TTDnet — ThingsThoughtDiffusion

Reconstructing Visual Perception from EEG Signals via Multi-Scale Neural Encoding and Latent Diffusion

Overview

TTDnet is a two-stage framework for generating photorealistic images directly from electroencephalography (EEG) recordings. Given a raw multi-channel EEG epoch captured while a subject views an object, TTDnet reconstructs a semantically faithful image of that object. The system bridges the gap between low-SNR neural signals and high-fidelity image generation by chaining:

A self-supervised EEG encoder (InceptSADNet) pre-trained to learn robust temporal-spatial neural representations,
An IP-Adapter–style conditioning bridge that translates EEG latents into the semantic embedding space of a large-scale text-to-image diffusion model, and
A Stable Diffusion XL (SDXL) backbone fine-tuned with LoRA to generate 512 × 512 images conditioned on EEG rather than text.

The pipeline requires no textual descriptions at any point; visual content is decoded entirely from brain activity.

Architecture

The full architecture is divided into two sequential training stages. Stage A learns a general-purpose EEG representation via masked signal reconstruction; Stage B fine-tunes the frozen encoder together with a conditioning bridge and an SDXL diffusion backbone on paired EEG–image data.

Stage A1 — Self-Supervised EEG Pre-training

Goal: Learn transferable EEG representations without any image labels, using large-scale unlabelled EEG recordings.

InceptSADEncoder (`sc_mbm/incept_encoder.py`)

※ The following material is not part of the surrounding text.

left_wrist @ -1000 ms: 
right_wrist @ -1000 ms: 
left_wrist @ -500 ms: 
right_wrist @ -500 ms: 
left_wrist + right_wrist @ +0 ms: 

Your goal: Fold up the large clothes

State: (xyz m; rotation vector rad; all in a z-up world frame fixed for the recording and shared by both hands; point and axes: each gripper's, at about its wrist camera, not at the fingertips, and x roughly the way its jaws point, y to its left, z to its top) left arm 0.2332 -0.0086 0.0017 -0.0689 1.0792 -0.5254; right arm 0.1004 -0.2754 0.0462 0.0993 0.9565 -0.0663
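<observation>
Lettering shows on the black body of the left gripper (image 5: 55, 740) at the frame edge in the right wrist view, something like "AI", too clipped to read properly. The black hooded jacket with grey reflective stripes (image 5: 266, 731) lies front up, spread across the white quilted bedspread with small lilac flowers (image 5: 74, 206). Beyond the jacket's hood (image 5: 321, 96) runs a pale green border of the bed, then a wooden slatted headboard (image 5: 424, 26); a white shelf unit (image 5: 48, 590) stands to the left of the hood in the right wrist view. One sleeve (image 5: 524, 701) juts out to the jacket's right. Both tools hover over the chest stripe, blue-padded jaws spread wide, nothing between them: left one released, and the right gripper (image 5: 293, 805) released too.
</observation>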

The encoder transforms raw multi-channel EEG into a compact sequence of latent tokens. It consists of the following major blocks:

Block	Description	Input → Output
Multi-Scale Temporal Convolutions	Three parallel 1-D convolution branches with kernel sizes 7, 15, and 31 time-steps extract features at short, medium, and long temporal scales simultaneously. Each branch applies `Conv2d → BatchNorm → ELU`. Outputs are concatenated along the filter dimension.	`[B, 1, C, T]` → `[B, 3·F₁, C, T]`
Depthwise Spatial Convolution	A grouped convolution with kernel `(C, 1)` collapses the spatial (channel) dimension, learning per-filter spatial weights across all EEG electrodes, followed by `BatchNorm → ELU → AvgPool → Dropout`.	`[B, 3·F₁, C, T]` → `[B, 3·F₁·D, 1, T/4]`
Squeeze-and-Excitation (SE) Block	A channel recalibration module that adaptively re-weights filter responses: `GlobalAvgPool → FC → ReLU → FC → Sigmoid → scale`. This suppresses noisy channels and amplifies informative ones.	`[B, F, 1, T']` → `[B, F, 1, T']`
Projection & Tokenization	A `1×1 Conv → BatchNorm → ELU → AvgPool → Dropout` projection maps features to the target embedding dimension, then spatially reshapes the output into a token sequence.	`[B, F, 1, T']` → `[B, seq_len, embed_dim]`
Transformer Encoder	A stack of `L` standard Transformer blocks, each with multi-head self-attention (MHSA) and a GELU feed-forward network (FFN), both wrapped in Pre-LayerNorm residual connections.	`[B, seq_len, embed_dim]` → `[B, seq_len, embed_dim]`

Default hyperparameters: embed_dim = 1024, depth (L) = 6, num_heads = 8, F₁ = 8, D = 2.

Temporal Masking Pre-training Wrapper (`sc_mbm/incept_pretrain.py`)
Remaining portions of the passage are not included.